La acusación popular en el caso de Begoña Gómez, esposa del presidente del Gobierno Pedro Sánchez, ha presentado su escrito de cara al juicio y solicita para ella 24 años de cárcel por los cuatro delitos propuestos por el juez Juan Carlos Peinado: tráfico de influencias, corrupción en los negocios, malversación de caudales públicos y apropiación indebida.
La acusación, coordinada por la asociación Hazte Oír, pide además 22 años para la asesora de Gómez, Cristina Álvarez, y seis años para el empresario Juan Carlos Barrabés.
El escrito llega después de que Peinado cerrara la instrucción el pasado 11 de abril mediante un auto en el que propuso juzgar a Begoña Gómez ante un tribunal de jurado popular.
El magistrado archivó las actuaciones por el delito de intrusismo profesional, pero mantuvo los cuatro cargos restantes tanto contra Gómez como contra su asesora, y los dos primeros delitos contra Barrabés.
Las penas solicitadas delito por delito para Begoña Gómez
El desglose de las penas que reclama Hazte Oír para Begoña Gómez es el siguiente: seis años por tráfico de influencias, con prohibición de recibir ayudas públicas o beneficios fiscales durante diez años; cuatro años por corrupción en los negocios; ocho años por malversación, con veinte años de inhabilitación absoluta; y seis años por apropiación indebida.

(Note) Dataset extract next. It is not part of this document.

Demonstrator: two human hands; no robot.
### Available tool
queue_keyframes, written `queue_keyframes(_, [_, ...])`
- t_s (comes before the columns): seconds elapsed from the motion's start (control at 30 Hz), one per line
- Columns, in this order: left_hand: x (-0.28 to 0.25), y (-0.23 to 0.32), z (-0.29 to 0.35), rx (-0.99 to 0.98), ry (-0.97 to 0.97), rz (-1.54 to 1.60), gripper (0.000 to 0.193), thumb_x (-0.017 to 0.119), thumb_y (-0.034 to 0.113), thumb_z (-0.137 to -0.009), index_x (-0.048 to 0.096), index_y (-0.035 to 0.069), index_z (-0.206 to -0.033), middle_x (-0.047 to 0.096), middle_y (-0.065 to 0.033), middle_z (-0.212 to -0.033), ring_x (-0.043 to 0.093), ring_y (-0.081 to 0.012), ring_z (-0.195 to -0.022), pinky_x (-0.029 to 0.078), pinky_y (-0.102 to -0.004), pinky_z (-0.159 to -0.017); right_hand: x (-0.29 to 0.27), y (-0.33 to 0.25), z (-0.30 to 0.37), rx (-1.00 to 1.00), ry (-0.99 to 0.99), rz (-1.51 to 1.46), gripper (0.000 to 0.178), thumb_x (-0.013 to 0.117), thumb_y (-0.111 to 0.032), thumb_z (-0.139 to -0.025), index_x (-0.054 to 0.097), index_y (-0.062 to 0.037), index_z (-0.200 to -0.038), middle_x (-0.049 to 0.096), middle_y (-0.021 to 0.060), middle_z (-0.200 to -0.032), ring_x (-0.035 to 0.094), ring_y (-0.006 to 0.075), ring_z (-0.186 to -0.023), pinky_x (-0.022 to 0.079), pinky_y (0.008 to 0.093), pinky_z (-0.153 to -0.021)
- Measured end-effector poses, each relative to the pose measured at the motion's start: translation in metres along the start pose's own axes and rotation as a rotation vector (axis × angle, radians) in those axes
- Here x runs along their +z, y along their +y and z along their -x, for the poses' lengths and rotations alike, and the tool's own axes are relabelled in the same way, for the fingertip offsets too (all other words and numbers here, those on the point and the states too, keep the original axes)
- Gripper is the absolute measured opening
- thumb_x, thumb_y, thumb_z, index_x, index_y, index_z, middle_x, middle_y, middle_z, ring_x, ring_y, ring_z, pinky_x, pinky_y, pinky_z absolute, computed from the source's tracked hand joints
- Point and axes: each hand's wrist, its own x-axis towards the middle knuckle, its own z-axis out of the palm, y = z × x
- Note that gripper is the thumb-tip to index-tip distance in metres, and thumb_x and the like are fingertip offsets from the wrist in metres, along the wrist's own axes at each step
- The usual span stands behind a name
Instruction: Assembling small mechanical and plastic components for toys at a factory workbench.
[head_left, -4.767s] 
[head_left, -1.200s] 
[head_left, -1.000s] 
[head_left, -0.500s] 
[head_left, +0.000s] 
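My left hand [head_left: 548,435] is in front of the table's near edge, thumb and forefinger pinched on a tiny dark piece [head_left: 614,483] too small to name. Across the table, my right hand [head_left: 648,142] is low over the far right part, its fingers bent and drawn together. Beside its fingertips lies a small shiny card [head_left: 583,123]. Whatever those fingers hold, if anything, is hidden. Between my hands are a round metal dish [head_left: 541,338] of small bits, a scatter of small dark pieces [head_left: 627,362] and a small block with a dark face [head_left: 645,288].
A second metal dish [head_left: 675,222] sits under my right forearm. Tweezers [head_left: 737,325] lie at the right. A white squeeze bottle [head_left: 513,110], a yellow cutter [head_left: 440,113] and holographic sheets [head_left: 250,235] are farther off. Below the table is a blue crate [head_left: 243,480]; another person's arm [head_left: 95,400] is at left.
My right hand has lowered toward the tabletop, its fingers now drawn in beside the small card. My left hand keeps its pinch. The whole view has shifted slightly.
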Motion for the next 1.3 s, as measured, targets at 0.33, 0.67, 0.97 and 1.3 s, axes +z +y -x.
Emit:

Para Cristina Álvarez, la acusación solicita ocho años por malversación con veinte de inhabilitación absoluta, cuatro años por tráfico de influencias, cuatro por corrupción en los negocios y seis por apropiación indebida. Para Juan Carlos Barrabés, pide dos años por tráfico de influencias, con prohibición de contratar con el sector público durante diez años, y cuatro años por corrupción en los negocios.
Hazte Oír solicita además que a los tres procesados se les prohíba salir de España, se les retire el pasaporte y que firmen cada quince días en el juzgado, alegando un “evidente y fundado riesgo de fuga” por la magnitud de las penas reclamadas.
La asociación también pide que declaren como testigos en el juicio el propio presidente Sánchez, así como el ministro de Presidencia y Justicia, Félix Bolaños, cuyo testimonio considera “determinante para esclarecer el nombramiento de Cristina Álvarez”.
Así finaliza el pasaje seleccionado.